Page 1 of 1

toHTML, pct table widths are mangled to some fixed width.

PostPosted: Tue Jan 28, 2020 12:48 pm
by Laszlo
I have a table that is set by MSWord to be 100% (see attached docx):

Code: Select all
<w:tblW w:w="5000" w:type="pct"/>


And for kicks and giggles, I also included a table set to 50%:

Code: Select all
<w:tblW w:w="2500" w:type="pct"/>


However, when I import this docx via Docx4J.toHTML, the resulting HTML gives fixed lengths for the table widths, which just doesn't make any sense.

The 100% table:
Code: Select all
<table ... style="... width: 165mm;">


The 50% table:
Code: Select all
<table ... style="... width: 3.25in;">



From what I can tell, the when the type is given as pct, the width value shall represent fiftieths of a percent (https://standards.iso.org/ittf/PubliclyAvailableStandards/c071691_ISO_IEC_29500-1_2016.zip p.4546). So 5000/50 = 100pct. This is consistent with the 50% table being marked with 2500, which is half of 5000.
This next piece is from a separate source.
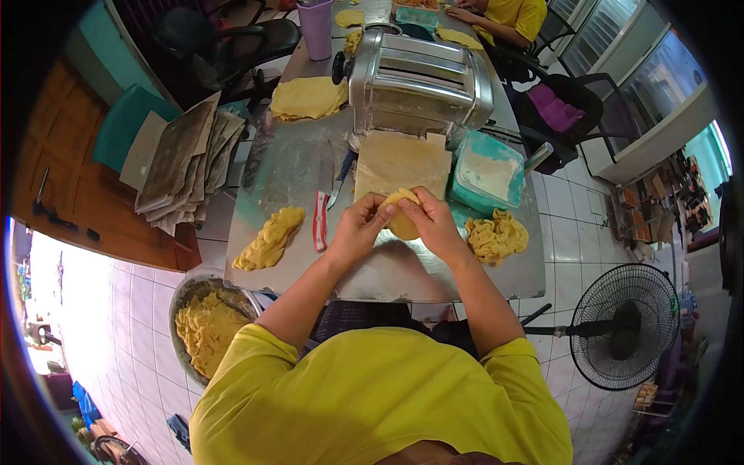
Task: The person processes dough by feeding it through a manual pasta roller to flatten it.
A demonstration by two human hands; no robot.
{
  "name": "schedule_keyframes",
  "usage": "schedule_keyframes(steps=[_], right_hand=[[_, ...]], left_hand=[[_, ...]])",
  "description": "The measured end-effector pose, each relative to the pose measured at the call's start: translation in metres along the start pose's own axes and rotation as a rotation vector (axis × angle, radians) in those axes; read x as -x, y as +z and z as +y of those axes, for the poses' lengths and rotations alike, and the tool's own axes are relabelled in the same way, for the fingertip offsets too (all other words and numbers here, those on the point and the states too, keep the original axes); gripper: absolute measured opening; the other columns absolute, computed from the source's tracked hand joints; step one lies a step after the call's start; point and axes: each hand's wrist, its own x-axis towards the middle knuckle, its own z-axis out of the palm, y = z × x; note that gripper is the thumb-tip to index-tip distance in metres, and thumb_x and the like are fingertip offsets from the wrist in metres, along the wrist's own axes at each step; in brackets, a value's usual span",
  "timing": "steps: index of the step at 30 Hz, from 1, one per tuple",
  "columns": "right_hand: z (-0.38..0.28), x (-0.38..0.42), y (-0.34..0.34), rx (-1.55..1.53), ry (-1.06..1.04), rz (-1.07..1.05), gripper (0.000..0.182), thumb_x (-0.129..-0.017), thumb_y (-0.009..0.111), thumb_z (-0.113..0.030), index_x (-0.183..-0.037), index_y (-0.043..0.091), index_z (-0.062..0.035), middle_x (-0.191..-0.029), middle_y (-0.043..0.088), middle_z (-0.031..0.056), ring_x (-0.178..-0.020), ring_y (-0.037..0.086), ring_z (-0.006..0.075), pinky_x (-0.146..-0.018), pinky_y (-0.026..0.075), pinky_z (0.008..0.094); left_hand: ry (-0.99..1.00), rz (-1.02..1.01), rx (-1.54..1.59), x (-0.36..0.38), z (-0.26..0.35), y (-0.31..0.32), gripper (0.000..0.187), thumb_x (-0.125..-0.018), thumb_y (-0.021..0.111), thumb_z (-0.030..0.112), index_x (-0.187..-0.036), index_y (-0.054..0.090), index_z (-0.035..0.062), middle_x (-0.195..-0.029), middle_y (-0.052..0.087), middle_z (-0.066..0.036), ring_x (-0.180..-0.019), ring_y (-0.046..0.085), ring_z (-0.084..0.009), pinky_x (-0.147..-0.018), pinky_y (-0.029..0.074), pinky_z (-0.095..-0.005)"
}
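Note:
Between my two hands, over the near part of the metal table, is a small piece of yellow dough (403,225). My left hand (364,225) pinches its left side and my right hand (434,221) its right side, with the thumbs near its top. Just beyond lies a light brown board (403,159) in front of the steel pasta roller (418,77). A lump of dough (270,239) rests to the left, beside a red and white strip (320,221). Another crumpled dough pile (497,236) sits to the right, near a teal tub of flour (488,170).
Stacked dough sheets (308,98) and a purple cup (315,29) stand at the back left. A bowl of dough (209,329) is below the table's left edge. A fan (626,327) stands at right. Another person (515,19) sits at the far end.

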Motion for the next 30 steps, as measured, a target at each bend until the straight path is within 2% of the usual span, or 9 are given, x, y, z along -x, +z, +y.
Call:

The tables widths are a pct in the docx file. They need to stay that way. 165mm isn't going to fit on a lot of screens. :D I could speculate this was done based on the w:pgSz and w:pgMar and some fancy twip math...but that doesn't seen to be true...but if it were true, how do we get that value from docx4j?

Is this some glaring bug, or am I really missing something with my configuration here? Any suggestions? This is a big blocker for me.

Code: Select all
InputStream inputStream = new FileInputStream("100pct_and_50pct_tables.docx");
ByteArrayOutputStream htmlOutputStream = new ByteArrayOutputStream()
WordprocessingMLPackage wordMLPackage = Docx4J.load(inputStream);
HTMLSettings htmlSettings = Docx4J.createHTMLSettings();
htmlSettings.setWmlPackage(wordMLPackage);
SdtWriter.registerTagHandler("HTML_ELEMENT", new SdtToListSdtTagHandler());
Docx4jProperties.setProperty("docx4j.Convert.Out.HTML.OutputMethodXML", true);
Docx4J.toHTML(htmlSettings, htmlOutputStream, Docx4J.FLAG_EXPORT_PREFER_XSL);
String html = new String(htmlOutputStream.toByteArray(), StandardCharsets.UTF_8);

Re: toHTML, pct table widths are mangled to some fixed width

PostPosted: Thu Jan 30, 2020 12:46 pm
by jason

Re: toHTML, pct table widths are mangled to some fixed width

PostPosted: Fri Jan 31, 2020 6:30 am
by Laszlo
Awesome!!

I actually came up with almost the identical fix! You beat me to it, which is fine. :D The change to StyleUtil, though, I would not have known to do that!

Thank you so much!
Laszlo